1st Chronicles 28:9

1st Chronicles 28:9 (see also Acts 17:27)
As for you, my son Solomon, know the God of your father, and serve Him with a whole heart and a willing mind; for the LORD searches all hearts, and understands every intent of the thoughtsIf you seek Him, He will let you find Him; but if you forsake Him, He will reject you forever.  


  • Notice that God makes Himself accessible.
  • Notice the conditional if” statement.
  • Notice that God allows a person to decide their own destiny.
  • Notice that God searches the heart, which would otherwise be odd if God had decreed what is searched, as per Calvinism.
  • Notice the similarity with the Acts 17 sermon.


Acts 17:24-28: “The God who made the world and all things in it, since He is Lord of heaven and earth, does not dwell in temples made with hands; nor is He served by human hands, as though He needed anything, since He Himself gives to all people life and breath and all things; and He made from one man every nation of mankind to live on all the face of the earth, having determined their appointed times and the boundaries of their habitation, that they would seek God, if perhaps they might grope for Him and find Him, though He is not far from each one of us; for in Him we live and move and exist , as even some of your own poets have said, ‘For we also are His children.’” 

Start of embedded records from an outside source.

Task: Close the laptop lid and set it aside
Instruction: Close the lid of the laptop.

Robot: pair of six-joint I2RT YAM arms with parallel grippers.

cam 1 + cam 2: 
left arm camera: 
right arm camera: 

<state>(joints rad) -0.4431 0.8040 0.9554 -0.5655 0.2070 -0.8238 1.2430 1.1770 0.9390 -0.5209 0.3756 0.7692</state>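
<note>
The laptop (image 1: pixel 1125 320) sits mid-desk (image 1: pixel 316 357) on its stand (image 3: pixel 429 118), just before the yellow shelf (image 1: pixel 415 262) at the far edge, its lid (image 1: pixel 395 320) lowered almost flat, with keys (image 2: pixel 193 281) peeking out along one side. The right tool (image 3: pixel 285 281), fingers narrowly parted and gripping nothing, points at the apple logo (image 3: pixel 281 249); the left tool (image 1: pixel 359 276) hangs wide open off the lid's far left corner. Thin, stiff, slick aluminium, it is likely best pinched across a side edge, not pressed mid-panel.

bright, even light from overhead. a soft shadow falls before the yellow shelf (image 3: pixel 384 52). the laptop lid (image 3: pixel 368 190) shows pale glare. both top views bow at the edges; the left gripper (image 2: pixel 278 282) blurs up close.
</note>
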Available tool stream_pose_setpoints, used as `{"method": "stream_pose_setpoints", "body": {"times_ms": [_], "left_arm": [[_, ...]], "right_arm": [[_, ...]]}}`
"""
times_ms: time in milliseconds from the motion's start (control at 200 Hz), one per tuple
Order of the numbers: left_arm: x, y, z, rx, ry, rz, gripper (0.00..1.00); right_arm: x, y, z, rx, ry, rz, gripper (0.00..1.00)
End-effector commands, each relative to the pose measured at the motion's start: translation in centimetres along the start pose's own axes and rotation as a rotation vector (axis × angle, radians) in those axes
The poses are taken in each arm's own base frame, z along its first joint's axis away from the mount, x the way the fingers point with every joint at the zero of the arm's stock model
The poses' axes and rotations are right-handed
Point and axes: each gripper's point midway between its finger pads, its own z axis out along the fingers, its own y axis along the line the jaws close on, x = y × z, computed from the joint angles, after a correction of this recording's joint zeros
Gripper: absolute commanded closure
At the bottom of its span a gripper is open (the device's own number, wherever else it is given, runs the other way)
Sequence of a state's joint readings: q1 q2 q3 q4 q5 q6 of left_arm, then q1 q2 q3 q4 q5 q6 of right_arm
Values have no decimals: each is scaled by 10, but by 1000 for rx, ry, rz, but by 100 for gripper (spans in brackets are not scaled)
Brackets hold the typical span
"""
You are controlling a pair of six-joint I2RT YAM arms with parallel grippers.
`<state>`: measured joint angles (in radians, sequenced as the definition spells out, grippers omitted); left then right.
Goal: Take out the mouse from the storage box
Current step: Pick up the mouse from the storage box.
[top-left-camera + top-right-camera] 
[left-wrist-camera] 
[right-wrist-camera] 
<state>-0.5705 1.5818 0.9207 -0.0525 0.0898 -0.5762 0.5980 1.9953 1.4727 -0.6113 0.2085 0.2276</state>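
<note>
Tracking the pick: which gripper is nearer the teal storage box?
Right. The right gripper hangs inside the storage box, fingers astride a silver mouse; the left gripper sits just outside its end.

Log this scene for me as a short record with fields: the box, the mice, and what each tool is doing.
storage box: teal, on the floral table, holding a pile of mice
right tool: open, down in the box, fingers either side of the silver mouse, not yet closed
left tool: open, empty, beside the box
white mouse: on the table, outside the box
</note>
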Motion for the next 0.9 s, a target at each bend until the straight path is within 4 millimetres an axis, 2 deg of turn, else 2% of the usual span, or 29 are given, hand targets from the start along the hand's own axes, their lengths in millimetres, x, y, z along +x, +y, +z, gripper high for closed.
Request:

One member of The Society of Evangelical Arminians: “If God had pre-determined everything, then this statement is deeply superfluous and even false. Calvinists might play their metaphor card at this point, but that’s nonsense. A cry for ‘metaphor’ would undermine the clarity (perspicuity) of Scripture here. Second, there is a powerful statement from God Himself concerning Solomon’s conditional covenantal fellowship with God: ‘...but if you forsake Him, He will reject you forever.’ There’s room for healthy debate over whether this rejection is about salvation and/or Solomon’s royal vocation. Either way, though, this is an explicit endorsement of conditional election. Calvinists would have to claim that God foreordained Solomon’s fellowship with God and Solomon’s idolatrous turn from God--all for the sake of His glory! Imagine that! God ordains idolatry for the sake of His own glory, even though He commands the opposite in the Scriptures. Isn’t it wonderful, ‘God-centered’ theology, to sacrifice God’s character and testimonies on an altar to His sovereignty?